Ann Coulter

Al Gore endlessly bragged to the media about his service in Vietnam. "I took my turn regularly on the perimeter in these little firebases out in the boonies. Something would move, we'd fire first and ask questions later," he told Vanity Fair. And then we found out Gore had a personal bodyguard in Vietnam, the most dangerous weapon he carried was a typewriter, and he left after three months. Although to his credit, Gore did not put in for a Purple Heart for the carpal tunnel syndrome he got from all that typing.

Speaking of which, John Kerry claimed to be a valiant, Purple Heart-deserving Vietnam veteran, who spent Christmas 1968 in Cambodia -- until he ran for president and more than 280 Swift Boat Veterans called him a liar. We've been waiting more than 20 months for Kerry to make good on his "Meet the Press" pledge to sign form 180, which would allow the military to release his records.

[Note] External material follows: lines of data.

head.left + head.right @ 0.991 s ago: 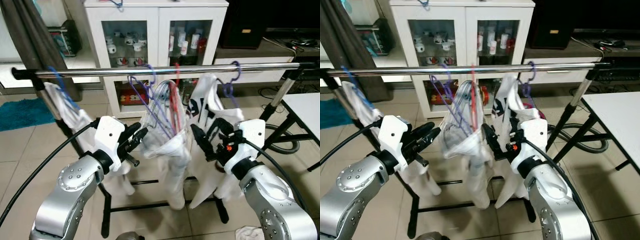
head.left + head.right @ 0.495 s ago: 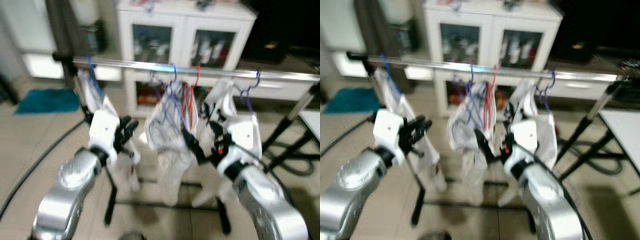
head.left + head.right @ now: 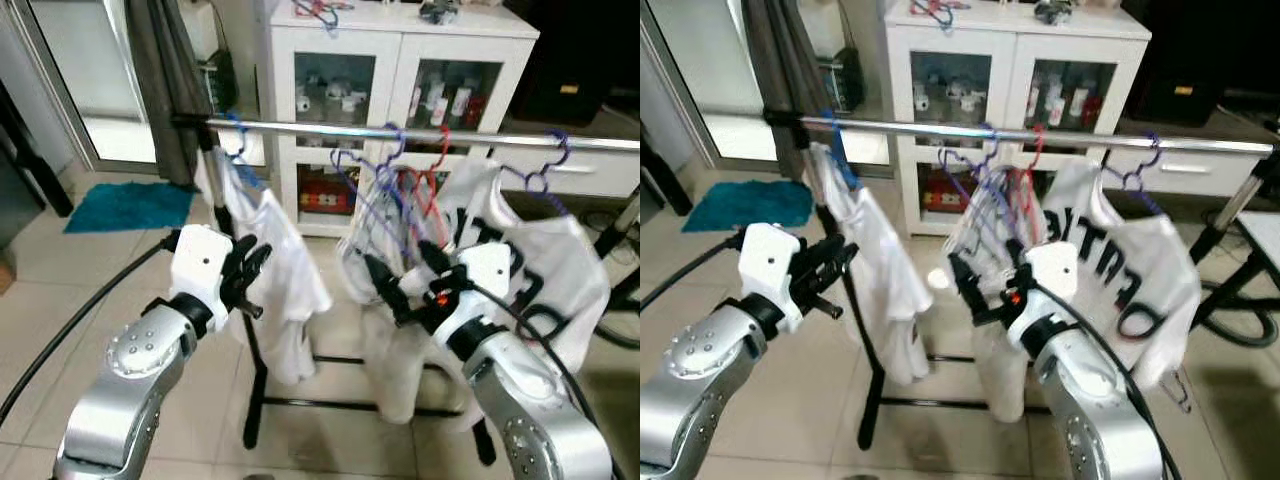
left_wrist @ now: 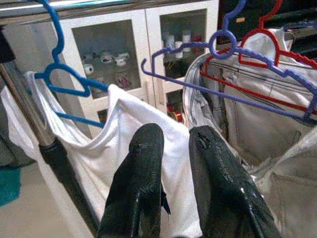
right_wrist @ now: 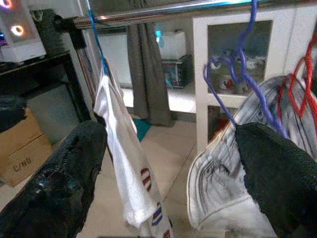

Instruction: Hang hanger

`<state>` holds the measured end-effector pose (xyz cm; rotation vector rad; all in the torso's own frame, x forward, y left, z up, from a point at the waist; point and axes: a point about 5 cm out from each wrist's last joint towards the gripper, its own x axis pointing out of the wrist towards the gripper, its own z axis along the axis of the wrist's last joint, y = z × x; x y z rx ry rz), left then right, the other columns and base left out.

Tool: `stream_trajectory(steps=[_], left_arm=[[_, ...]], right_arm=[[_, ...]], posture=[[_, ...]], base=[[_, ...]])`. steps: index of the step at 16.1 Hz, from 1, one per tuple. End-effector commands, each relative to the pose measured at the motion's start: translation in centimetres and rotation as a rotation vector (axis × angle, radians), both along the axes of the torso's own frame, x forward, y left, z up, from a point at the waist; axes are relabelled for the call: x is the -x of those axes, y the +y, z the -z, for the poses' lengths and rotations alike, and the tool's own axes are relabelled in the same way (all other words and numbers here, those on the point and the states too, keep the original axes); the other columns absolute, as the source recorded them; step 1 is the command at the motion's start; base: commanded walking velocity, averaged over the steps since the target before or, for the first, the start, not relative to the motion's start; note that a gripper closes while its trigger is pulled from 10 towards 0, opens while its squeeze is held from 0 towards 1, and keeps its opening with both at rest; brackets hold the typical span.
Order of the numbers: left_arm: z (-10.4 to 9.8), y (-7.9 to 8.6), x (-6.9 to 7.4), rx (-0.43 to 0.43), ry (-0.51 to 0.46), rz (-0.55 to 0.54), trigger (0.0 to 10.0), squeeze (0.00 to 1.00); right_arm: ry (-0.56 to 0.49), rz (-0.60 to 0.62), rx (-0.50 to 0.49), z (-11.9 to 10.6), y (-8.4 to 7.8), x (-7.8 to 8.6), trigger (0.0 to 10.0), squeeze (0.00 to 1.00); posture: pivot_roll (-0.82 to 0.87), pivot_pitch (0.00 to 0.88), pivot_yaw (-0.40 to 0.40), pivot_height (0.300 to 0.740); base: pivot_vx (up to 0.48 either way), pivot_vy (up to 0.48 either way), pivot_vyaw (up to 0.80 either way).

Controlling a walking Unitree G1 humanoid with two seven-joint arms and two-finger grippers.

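Your left gripper (image 3: 254, 262) is raised before the silver rail (image 3: 400, 133), fingers almost together on nothing, just beside the white shirt (image 3: 275, 255) on its blue hanger (image 4: 59, 74). Your right gripper (image 3: 392, 277) is lifted too, fingers spread wide and empty, against the middle garment bundle (image 3: 385, 330). You have three hung garments; the middle one carries purple hangers (image 3: 372, 190) and a red hanger (image 3: 430, 175), and the printed shirt (image 3: 545, 265) another purple one.
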<state>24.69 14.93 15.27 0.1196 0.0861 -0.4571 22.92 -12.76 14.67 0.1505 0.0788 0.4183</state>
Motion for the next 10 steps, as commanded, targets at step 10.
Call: stream_trajectory(steps=[10], left_arm=[[0.00,-0.11,-0.90,0.004,0.012,-0.049,10.0,0.00]], right_arm=[[-0.016,0.087,0.010,-0.13,-0.82,-0.71,10.0,1.00]], posture=[[0.05,0.000,0.008,0.740]], base=[[0.000,-0.050,0.00]])
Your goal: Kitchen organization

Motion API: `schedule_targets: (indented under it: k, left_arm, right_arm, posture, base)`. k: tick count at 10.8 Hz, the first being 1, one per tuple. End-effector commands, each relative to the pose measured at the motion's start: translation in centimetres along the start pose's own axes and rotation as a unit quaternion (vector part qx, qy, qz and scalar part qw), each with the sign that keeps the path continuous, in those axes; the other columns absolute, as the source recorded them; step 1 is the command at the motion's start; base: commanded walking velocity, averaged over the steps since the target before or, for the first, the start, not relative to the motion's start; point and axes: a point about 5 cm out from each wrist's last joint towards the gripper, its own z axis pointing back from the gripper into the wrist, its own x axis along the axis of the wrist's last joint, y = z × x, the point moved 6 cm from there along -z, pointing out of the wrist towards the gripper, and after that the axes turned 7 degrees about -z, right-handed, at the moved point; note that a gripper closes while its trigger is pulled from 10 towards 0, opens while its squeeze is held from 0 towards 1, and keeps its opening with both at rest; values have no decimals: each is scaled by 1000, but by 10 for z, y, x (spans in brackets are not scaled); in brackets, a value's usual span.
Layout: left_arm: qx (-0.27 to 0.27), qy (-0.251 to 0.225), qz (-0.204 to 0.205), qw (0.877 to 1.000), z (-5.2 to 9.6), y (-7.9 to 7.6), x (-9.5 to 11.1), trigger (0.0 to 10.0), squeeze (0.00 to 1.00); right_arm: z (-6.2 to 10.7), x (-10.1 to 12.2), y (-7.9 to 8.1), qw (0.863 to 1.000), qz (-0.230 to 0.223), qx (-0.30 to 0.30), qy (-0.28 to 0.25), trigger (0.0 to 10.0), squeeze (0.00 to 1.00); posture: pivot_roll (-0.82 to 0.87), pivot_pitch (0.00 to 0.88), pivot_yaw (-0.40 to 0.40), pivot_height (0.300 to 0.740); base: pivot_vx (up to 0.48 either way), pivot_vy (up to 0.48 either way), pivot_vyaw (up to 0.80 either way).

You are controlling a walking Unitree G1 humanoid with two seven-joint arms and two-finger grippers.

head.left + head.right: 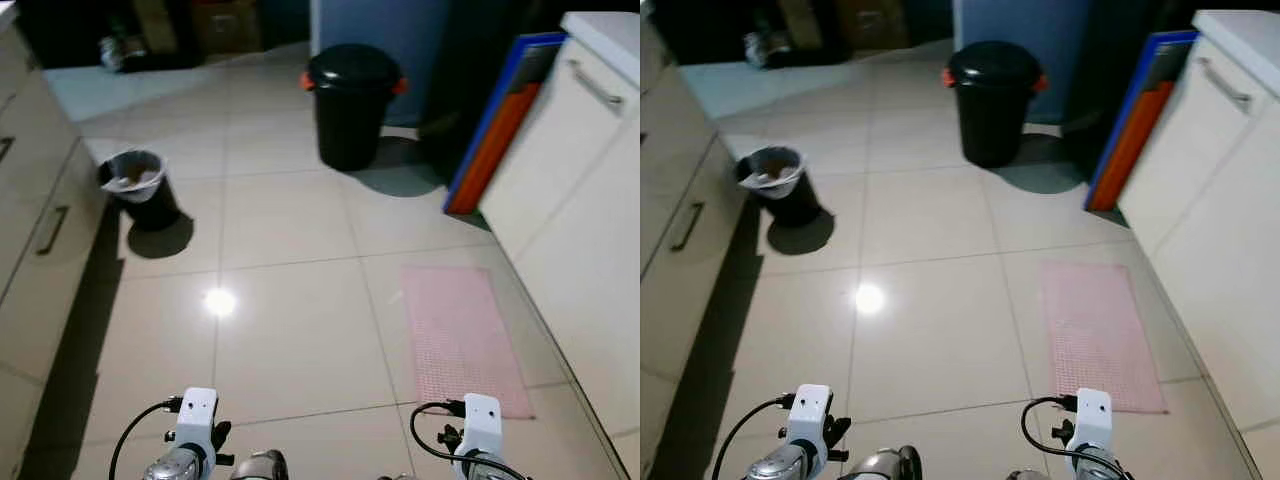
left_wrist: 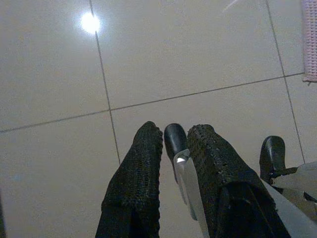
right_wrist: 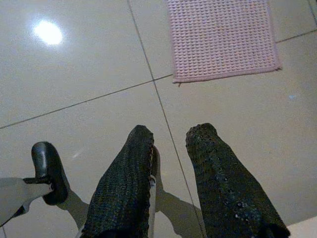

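Note:
My left gripper (image 2: 174, 133) points down at the tiled floor, its two black fingers closed on a knife (image 2: 187, 183) with a silver blade and a rounded black end. My right gripper (image 3: 172, 131) also hangs over the floor with a gap between its fingers that shows bare tile. A thin pale strip (image 3: 151, 198) runs along the inner side of one finger; I cannot tell what it is. Both wrists, with their white camera mounts (image 1: 195, 408), show at the bottom of the head views.
A tall black lidded bin (image 1: 352, 100) stands ahead. A small lined waste bin (image 1: 135, 185) sits by the left cabinets (image 1: 40, 250). A pink mat (image 1: 460, 335) lies before the right cabinets (image 1: 580, 200). Blue and orange boards (image 1: 500, 120) lean there.

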Motion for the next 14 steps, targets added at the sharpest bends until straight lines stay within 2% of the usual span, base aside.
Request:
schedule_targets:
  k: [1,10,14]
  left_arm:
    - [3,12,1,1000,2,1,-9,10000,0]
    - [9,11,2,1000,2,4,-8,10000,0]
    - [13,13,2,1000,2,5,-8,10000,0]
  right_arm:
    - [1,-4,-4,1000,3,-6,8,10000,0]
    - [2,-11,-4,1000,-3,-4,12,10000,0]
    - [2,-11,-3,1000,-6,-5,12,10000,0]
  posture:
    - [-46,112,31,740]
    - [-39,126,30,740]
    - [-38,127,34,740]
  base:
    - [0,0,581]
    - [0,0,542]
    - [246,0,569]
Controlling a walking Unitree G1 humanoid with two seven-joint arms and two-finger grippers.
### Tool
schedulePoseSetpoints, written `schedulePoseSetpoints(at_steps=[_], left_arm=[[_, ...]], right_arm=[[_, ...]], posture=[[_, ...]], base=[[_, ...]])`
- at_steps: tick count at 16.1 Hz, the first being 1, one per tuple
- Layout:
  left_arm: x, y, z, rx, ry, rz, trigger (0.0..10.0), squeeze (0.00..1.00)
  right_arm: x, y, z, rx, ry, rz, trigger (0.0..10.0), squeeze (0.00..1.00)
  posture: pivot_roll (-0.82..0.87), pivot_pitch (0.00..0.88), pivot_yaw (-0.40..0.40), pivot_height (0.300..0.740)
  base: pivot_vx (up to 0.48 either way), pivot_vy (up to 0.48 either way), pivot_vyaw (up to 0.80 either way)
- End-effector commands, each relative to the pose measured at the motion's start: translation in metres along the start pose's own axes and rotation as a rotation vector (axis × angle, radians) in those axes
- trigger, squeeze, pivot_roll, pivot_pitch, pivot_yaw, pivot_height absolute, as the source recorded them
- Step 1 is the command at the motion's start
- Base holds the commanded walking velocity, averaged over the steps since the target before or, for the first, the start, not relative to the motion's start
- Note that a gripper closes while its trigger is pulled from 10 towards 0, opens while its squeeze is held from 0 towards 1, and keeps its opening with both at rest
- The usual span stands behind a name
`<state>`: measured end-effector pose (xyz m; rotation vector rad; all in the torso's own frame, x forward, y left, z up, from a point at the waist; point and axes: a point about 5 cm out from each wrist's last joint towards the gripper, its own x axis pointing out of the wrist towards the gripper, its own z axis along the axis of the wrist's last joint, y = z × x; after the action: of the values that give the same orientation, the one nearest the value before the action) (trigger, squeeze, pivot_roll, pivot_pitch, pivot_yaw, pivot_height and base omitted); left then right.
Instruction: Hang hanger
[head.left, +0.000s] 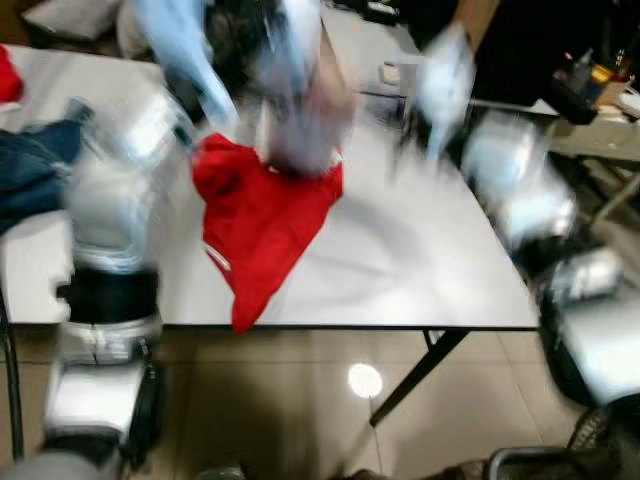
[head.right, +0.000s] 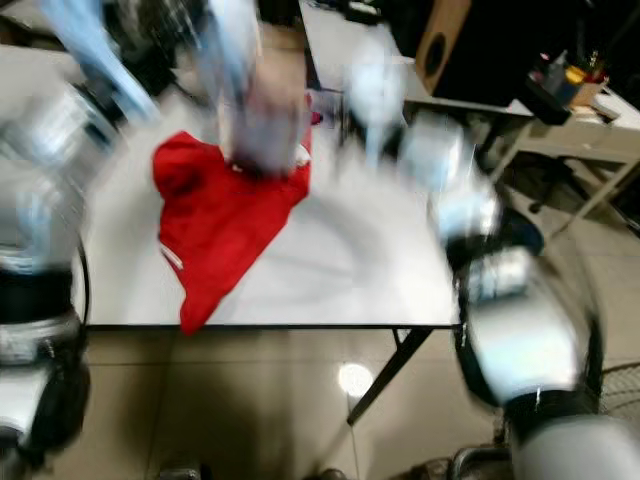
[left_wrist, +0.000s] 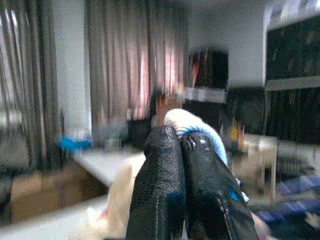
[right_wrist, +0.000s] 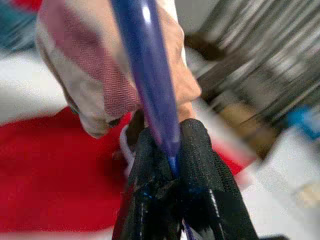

Then there was Bill Burkett, who gave CBS the phony National Guard documents; Scott Thomas Beauchamp, The New Republic's fantasist anti-war "Baghdad Diarist"; and Max Cleland, whose injuries were repeatedly and falsely described as a result of enemy fire.

Liberals will even turn a war hero like Pat Tillman into an anti-war cause celebre posthumously -- so he can't disagree. Tillman died in a friendly fire incident that occurred -- unlike Max Cleland's accident -- during actual combat with the enemy.

Because they are screaming, hysterical women, liberals treat friendly fire like a drunk driving accident. But friendly fire has been a part of war from time immemorial.

Liberals have an insane, litigious view of the military: There's been an accident in warfare, let's sue! It's as mad as the line from "Dr. Strangelove": "Gentlemen! No fighting in the War Room!" Golly jeepers, accidents can't happen in a war!

Contrary to the insinuations of his family, we don't know what Pat Tillman would say about the war he volunteered for, but we do know that he was a patriot until death. And we know what other patriots have said about friendly fire during a war.

In his book "Faith of My Fathers," John McCain describes how demoralized American prisoners of war in Vietnam were when they didn't hear any bombing for years. Finally, after a long bombing halt, Nixon renewed aerial bombing of North Vietnam in December 1972.

Our bombers couldn't know with precision where the enemy was holding (and torturing) our troops. McCain and the rest of those POWs could easily have been hit and killed by an American bomb.

But the POWs weren't denouncing the U.S. military for risking their lives with "friendly fire." They weren't crying Mommy, investigate this! Get me a trial lawyer! If their camp had been hit by American bombs, it would have been as the POWs were shouting: "God bless President Nixon!"

That's from their own mouths; that's what's in their hearts. Friendly fire -- to a nation that hasn't lost its wits -- is part of waging war.

If Democrats don't want to hear about "phony soldiers," maybe they should stop trying to edify us with these bathos-laden hoaxes.